O edifício do cineteatro da Taipa é ainda referido na compilação de opiniões públicas recolhidas acerca dos dez imóveis propostos a classificação pelo IC. A análise já noticiada pelo HM há cerca de uma semana não deixa passar este espaço. Para João Palla Martins o edifício na Rua de S. João está nas sugestões “urgentes” para abertura de um processo de classificação. O Cineteatro junta-se a outras estruturas que segundo o arquitecto citado no HM “fazem parte da história de Macau” ou “estão em risco sério de desaparecimento”.

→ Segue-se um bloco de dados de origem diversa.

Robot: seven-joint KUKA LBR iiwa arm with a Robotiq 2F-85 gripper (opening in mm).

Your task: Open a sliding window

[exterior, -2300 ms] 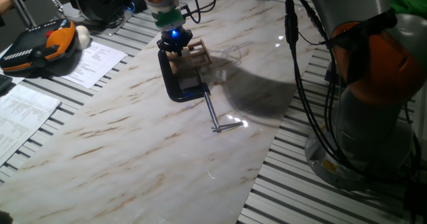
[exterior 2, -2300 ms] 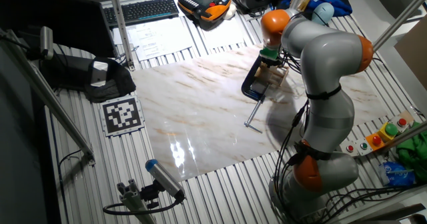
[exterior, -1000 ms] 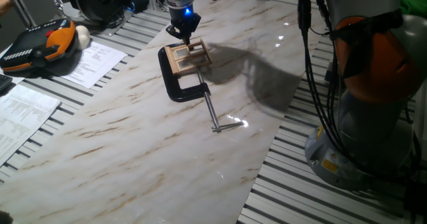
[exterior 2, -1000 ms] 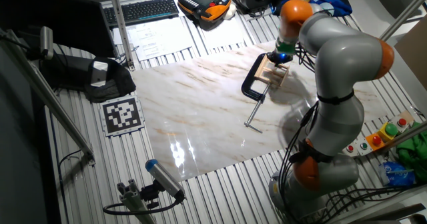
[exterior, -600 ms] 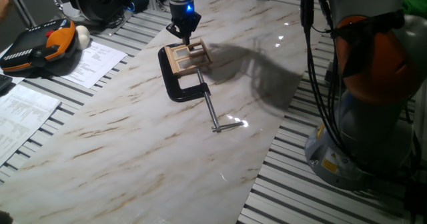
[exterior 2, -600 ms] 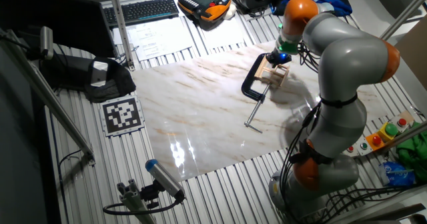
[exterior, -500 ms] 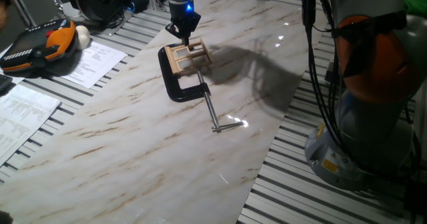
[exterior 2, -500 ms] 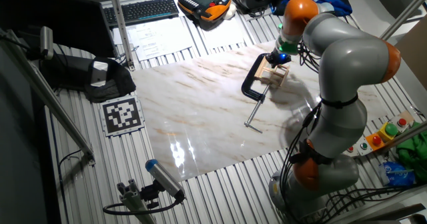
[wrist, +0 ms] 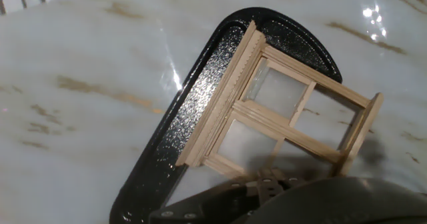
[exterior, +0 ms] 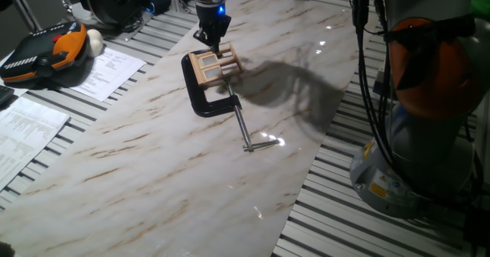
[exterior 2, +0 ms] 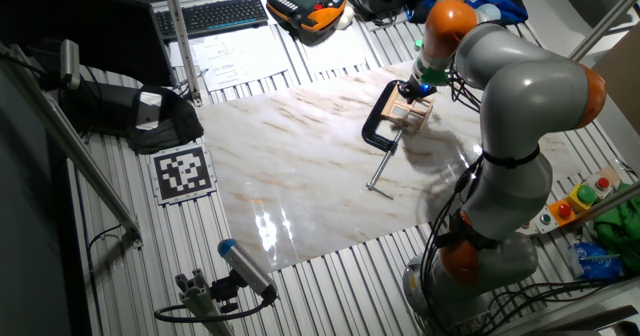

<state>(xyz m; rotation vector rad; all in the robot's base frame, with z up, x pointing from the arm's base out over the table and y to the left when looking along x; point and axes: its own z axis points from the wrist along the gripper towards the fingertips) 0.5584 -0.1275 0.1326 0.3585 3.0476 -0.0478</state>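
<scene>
The sliding window is a small light-wood frame with four panes, lying on the marble tabletop. A black C-clamp holds it along one side. My gripper hangs just above the window's far edge, fingers together and holding nothing. In the other fixed view the gripper is over the window. The hand view shows the window close below, against the clamp's black bar. My fingers are a dark mass at the bottom edge.
The clamp's screw rod sticks out toward the table's front. An orange-and-black teach pendant and papers lie at the left. The robot base stands at the right. A keyboard lies at the back.
The gripper has lifted off the window and moved to its far edge, uncovering the frame. Over the last second it has only shifted slightly. The window and clamp stay put.
</scene>
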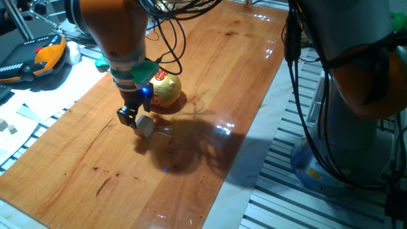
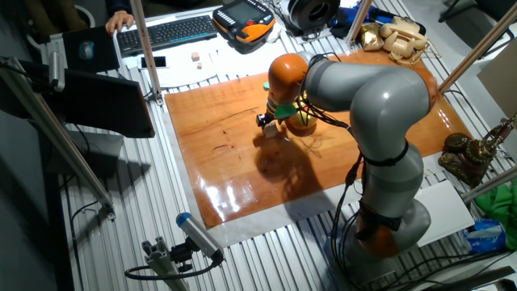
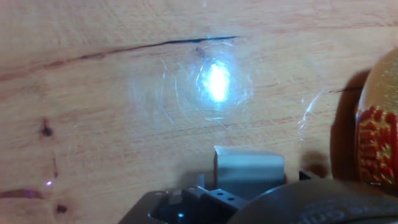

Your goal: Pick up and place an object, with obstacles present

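Gripping the cube [image 1: 145, 124], the tool [image 1: 135, 118] hangs beside the piggy bank [image 1: 165, 89].

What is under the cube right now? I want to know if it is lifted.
In one fixed view the cube sits between the gripper fingers, apparently just above the table. Whether its underside touches the wood is hidden.

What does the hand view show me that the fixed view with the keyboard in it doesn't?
Only the hand view: the dark crack line in the wooden table top and the red markings on the shiny gold piggy bank. Only the fixed view: the grey and orange arm, black keyboard, surrounding benches. Both: the small light-tan wooden cube at the claw, piggy bank beside it.
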`<state>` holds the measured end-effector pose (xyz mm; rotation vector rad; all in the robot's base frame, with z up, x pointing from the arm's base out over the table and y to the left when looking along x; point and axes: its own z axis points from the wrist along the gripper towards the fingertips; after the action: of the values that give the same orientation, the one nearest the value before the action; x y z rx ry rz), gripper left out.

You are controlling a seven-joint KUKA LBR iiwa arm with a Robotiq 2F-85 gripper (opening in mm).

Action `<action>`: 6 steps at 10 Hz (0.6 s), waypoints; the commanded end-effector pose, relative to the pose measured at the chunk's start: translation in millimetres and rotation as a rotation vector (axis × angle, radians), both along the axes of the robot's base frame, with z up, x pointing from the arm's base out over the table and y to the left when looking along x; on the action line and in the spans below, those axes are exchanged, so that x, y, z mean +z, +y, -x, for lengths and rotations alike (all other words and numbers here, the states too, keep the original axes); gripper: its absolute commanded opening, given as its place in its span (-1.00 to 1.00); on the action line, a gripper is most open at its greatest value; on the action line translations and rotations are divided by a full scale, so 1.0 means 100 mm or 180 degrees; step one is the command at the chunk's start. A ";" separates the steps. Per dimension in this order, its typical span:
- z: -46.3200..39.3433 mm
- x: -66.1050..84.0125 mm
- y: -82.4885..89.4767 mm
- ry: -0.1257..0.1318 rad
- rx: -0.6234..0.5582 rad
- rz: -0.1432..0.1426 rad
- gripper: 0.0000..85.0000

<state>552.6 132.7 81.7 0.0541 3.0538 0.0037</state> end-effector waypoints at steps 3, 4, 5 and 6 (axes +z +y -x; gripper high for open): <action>-0.013 0.30 -0.06 0.0037 0.0037 -0.0058 0.20; -0.016 0.45 -0.11 0.0095 0.0086 -0.0050 -0.20; -0.004 0.58 -0.15 0.0120 0.0115 -0.0034 -0.60; 0.015 0.67 -0.17 0.0129 0.0130 -0.0023 -1.00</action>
<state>551.1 115.4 141.6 -0.0091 3.0950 0.0166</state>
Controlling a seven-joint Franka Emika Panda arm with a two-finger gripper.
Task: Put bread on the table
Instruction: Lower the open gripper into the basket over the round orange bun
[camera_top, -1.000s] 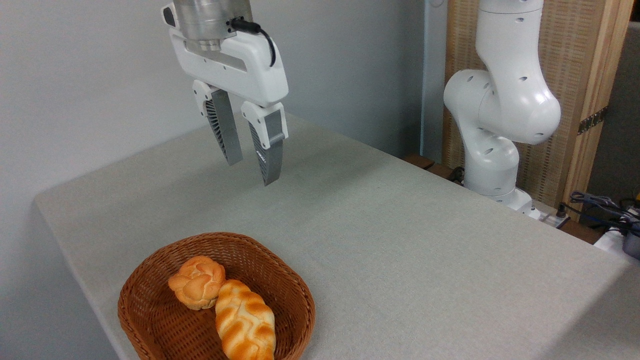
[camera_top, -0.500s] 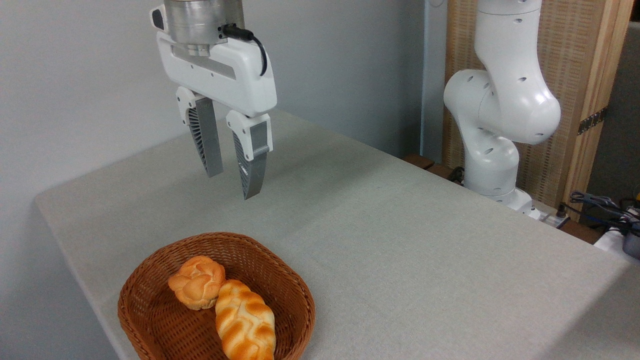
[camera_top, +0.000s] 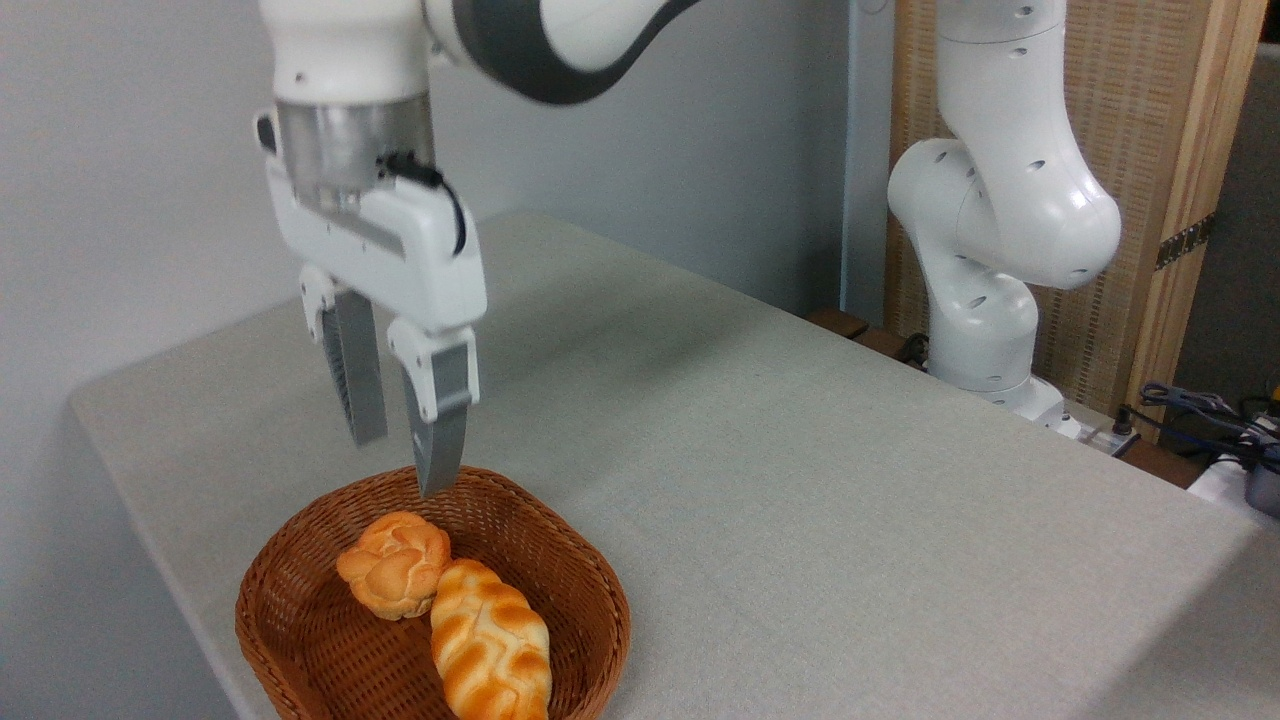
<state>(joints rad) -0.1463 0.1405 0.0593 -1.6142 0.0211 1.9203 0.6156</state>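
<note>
Hanging above the back rim of the basket (camera_top: 300, 640), the gripper (camera_top: 402, 462) has its jaws spread with a clear gap between them, nothing held. Fingers (camera_top: 438, 440) point straight down; the nearer tip overlaps the basket's far rim in this view, so I cannot tell if it is level with the rim or above it. The farther finger sits behind and to the left, its ribbed inner face partly hidden.

Bread (camera_top: 395, 564) lies in the basket, below and just left of the fingertips, not touched by them. Lumpy orange top visible, paler base mostly hidden by the basket floor and by the neighbour. Braided loaf (camera_top: 491, 644) lies beside it on the right, touching or nearly touching; its lower end is cut off by the bottom frame edge. Basket's near wall is cut off there too.

Table (camera_top: 800, 500) is grey-beige cloth; the basket sits near its front left corner. Right front part of the table runs out of frame.

Arm (camera_top: 990, 220) base stands at the far right edge of the table; its upper links leave the top of the frame. Cables (camera_top: 1200, 410) at far right, blurred, hard to make out.
</note>
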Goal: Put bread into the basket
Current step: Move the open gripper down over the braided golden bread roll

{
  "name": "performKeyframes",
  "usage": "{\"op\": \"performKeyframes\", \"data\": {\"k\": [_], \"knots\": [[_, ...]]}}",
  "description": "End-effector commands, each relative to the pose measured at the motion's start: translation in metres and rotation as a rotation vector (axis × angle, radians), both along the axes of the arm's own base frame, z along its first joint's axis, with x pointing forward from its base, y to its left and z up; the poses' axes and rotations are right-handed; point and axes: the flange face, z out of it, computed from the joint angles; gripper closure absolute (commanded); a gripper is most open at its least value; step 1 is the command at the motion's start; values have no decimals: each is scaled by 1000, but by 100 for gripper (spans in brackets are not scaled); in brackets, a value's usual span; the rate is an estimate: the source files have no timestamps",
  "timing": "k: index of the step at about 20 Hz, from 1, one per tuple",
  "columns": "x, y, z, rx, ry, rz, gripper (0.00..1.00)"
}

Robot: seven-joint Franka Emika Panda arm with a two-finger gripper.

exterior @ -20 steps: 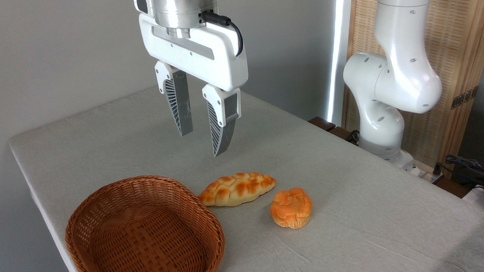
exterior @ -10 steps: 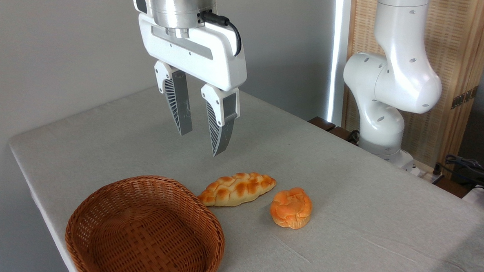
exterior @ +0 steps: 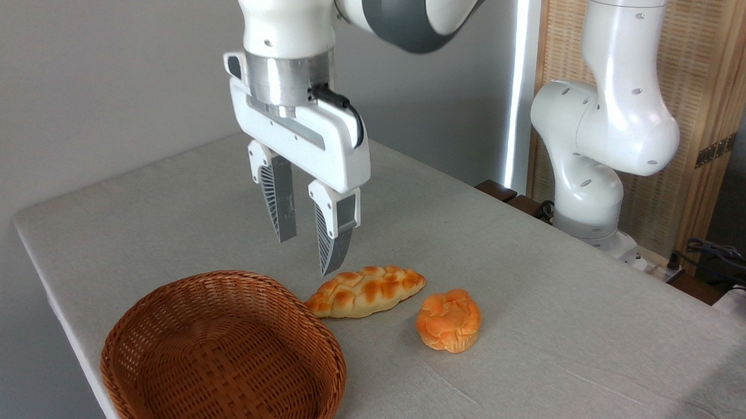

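Observation:
The bread (exterior: 365, 292), a long braided golden-brown loaf, lies on the grey tablecloth just right of the basket's far rim. The basket (exterior: 225, 354) is round, reddish-brown wicker, and sits at the table's front left with nothing in it. My gripper (exterior: 306, 256) hangs open above the table, just behind and left of the loaf's left end. Its fingers point down and hold nothing. The nearer fingertip (exterior: 328, 265) is a short way above the cloth, close to the loaf.
A small round orange knotted bun (exterior: 449, 320) sits right of the loaf. The arm's white base (exterior: 591, 181) stands at the table's back right, with cables (exterior: 723, 256) beyond it. The table's left edge (exterior: 60, 303) runs close beside the basket.
The gripper has dropped markedly toward the table and shifted slightly right, so more of the arm shows above it. Its fingers stay open. Bread, bun and basket have not moved.

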Motion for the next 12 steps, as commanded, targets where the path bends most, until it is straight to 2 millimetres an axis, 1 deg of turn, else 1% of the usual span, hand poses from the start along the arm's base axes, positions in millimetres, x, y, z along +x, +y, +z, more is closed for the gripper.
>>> {"op": "performKeyframes", "data": {"k": [1, 3, 5, 8, 10, 12], "knots": [[-45, -3, -26, -14, -37, -127, 0], [-64, -1, -39, -14, -29, -181, 0], [-79, 2, -53, -15, -23, -183, 0], [-84, 0, -72, -14, -14, -184, 0], [-86, -6, -80, -13, -9, -200, 0], [-87, -9, -92, -11, -15, -202, 0]]}}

A ideia de classificar e dar nova vida ao espaço não é nova. “Houve ideias bastante claras ao longo destes anos para que esse edifício fosse reabilitado para fins culturais”, relembra Carlos Marreiros ao HM. Na opinião do arquitecto haverá uma opinião local que quer apostar na indústria cinematográfica” por um lado, e por outro , para além da Cinemateca Paixão, não há muitos espaços no território, pelo que “este seria um local a considerar”.

O edifício em si, não sendo um edifício de traça arquitectónica local, “traz claramente memórias colectivas associadas àquele local” pelo que “qualquer ideia de recuperação será bem vinda pela população”.

Questionado acerca do abandono do mesmo o IC “não sabe o motivo do seu encerramento”. “Não é um bem imóvel classificado”, afirmam e como tal cabe aos proprietários a responsabilidade pelo seu zelo. O IC não tem este edifício na lista de edifícios passíveis de vir a ser classificados, no entanto adianta ainda que para “determinar o seu valor cultural segundo a Lei de Salvaguarda do Património Cultural, será necessário recolher informações e proceder a um estudo”.